* Problem requirements *
Give back the whole listing exactly as written, leaving out each picture.

* Source data *
═══

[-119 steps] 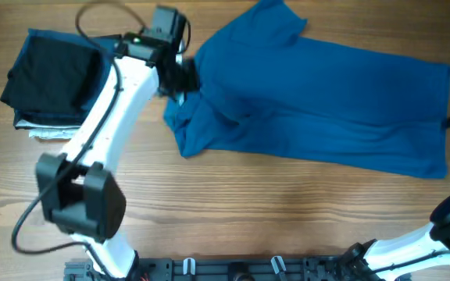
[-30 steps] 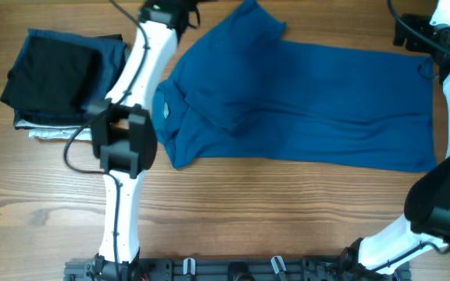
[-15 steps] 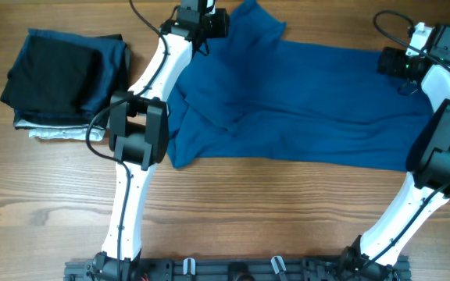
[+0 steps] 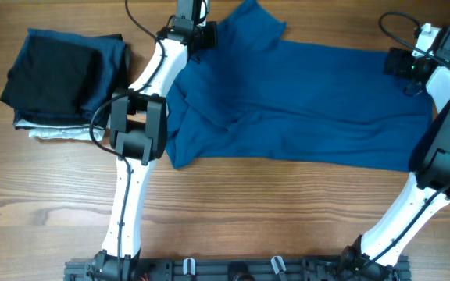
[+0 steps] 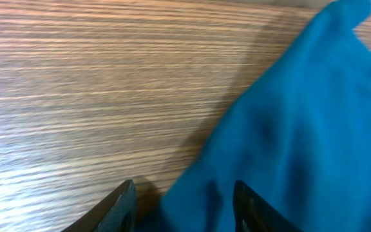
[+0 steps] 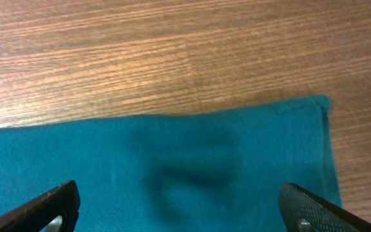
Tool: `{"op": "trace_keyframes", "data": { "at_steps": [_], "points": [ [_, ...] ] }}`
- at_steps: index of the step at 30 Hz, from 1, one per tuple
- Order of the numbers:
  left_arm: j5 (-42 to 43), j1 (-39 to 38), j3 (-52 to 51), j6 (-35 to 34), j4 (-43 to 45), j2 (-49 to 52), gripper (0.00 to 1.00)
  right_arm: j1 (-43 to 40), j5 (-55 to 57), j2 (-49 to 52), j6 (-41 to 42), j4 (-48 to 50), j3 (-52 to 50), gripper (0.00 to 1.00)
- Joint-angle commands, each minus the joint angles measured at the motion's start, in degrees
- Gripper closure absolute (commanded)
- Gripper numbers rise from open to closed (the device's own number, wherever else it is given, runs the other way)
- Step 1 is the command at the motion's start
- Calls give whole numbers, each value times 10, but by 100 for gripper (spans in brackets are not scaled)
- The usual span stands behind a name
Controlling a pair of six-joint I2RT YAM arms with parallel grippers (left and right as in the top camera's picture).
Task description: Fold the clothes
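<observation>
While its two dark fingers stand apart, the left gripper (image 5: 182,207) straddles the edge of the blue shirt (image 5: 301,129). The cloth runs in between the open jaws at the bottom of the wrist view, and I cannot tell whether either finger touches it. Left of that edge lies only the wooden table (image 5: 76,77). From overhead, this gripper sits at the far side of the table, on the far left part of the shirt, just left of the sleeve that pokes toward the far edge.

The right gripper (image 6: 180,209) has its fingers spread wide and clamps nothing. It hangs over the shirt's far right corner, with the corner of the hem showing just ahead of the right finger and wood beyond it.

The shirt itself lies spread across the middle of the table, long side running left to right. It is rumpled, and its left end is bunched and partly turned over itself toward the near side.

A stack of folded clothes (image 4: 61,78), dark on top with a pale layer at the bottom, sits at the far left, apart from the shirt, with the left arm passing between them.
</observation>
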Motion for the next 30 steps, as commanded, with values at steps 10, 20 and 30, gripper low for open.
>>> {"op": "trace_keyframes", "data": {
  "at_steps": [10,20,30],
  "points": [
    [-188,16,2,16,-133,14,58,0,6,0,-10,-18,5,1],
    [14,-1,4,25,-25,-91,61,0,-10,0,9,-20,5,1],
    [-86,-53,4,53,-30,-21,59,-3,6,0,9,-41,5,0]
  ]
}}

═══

* Answer for this exercise *
[-119 steps] 
[-30 steps] 
[-15 steps] 
[+0 steps] 
[+0 steps] 
[+0 steps] 
Tool: `{"op": "trace_keyframes", "data": { "at_steps": [_], "points": [ [_, ...] ] }}`
- at_steps: index of the step at 30 Hz, from 1, one per tuple
- Order of the numbers:
  left_arm: j5 (-42 to 43), j1 (-39 to 38), j3 (-52 to 51), j6 (-35 to 34), j4 (-43 to 45), j2 (-49 to 52), gripper (0.00 to 1.00)
  right_arm: j1 (-43 to 40), j5 (-55 to 57), j2 (-49 to 52), j6 (-41 to 42), j4 (-48 to 50), j3 (-52 to 50), gripper (0.00 to 1.00)
- Joint-angle commands, each minus the joint angles measured at the motion's start, in degrees
- Gripper closure absolute (commanded)
- Gripper numbers rise from open to closed (the device's own number, wherever else it is given, runs the other way)
- Step 1 is the command at the motion's start
- Calls give whole numbers, each value times 10, but by 100 for gripper (spans in brackets are not scaled)
- The usual span stands behind a name
Controlling a pair of six-joint I2RT YAM arms with parallel grippers (left and right as in the top camera's picture).
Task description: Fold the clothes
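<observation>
While its two dark fingers stand apart, the left gripper (image 5: 182,207) straddles the edge of the blue shirt (image 5: 301,129). The cloth runs in between the open jaws at the bottom of the wrist view, and I cannot tell whether either finger touches it. Left of that edge lies only the wooden table (image 5: 76,77). From overhead, this gripper sits at the far side of the table, on the far left part of the shirt, just left of the sleeve that pokes toward the far edge.

The right gripper (image 6: 180,209) has its fingers spread wide and clamps nothing. It hangs over the shirt's far right corner, with the corner of the hem showing just ahead of the right finger and wood beyond it.

The shirt itself lies spread across the middle of the table, long side running left to right. It is rumpled, and its left end is bunched and partly turned over itself toward the near side.

A stack of folded clothes (image 4: 61,78), dark on top with a pale layer at the bottom, sits at the far left, apart from the shirt, with the left arm passing between them.
</observation>
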Motion for the next 30 steps, as commanded, with values at steps 10, 20 and 30, gripper low for open.
>>> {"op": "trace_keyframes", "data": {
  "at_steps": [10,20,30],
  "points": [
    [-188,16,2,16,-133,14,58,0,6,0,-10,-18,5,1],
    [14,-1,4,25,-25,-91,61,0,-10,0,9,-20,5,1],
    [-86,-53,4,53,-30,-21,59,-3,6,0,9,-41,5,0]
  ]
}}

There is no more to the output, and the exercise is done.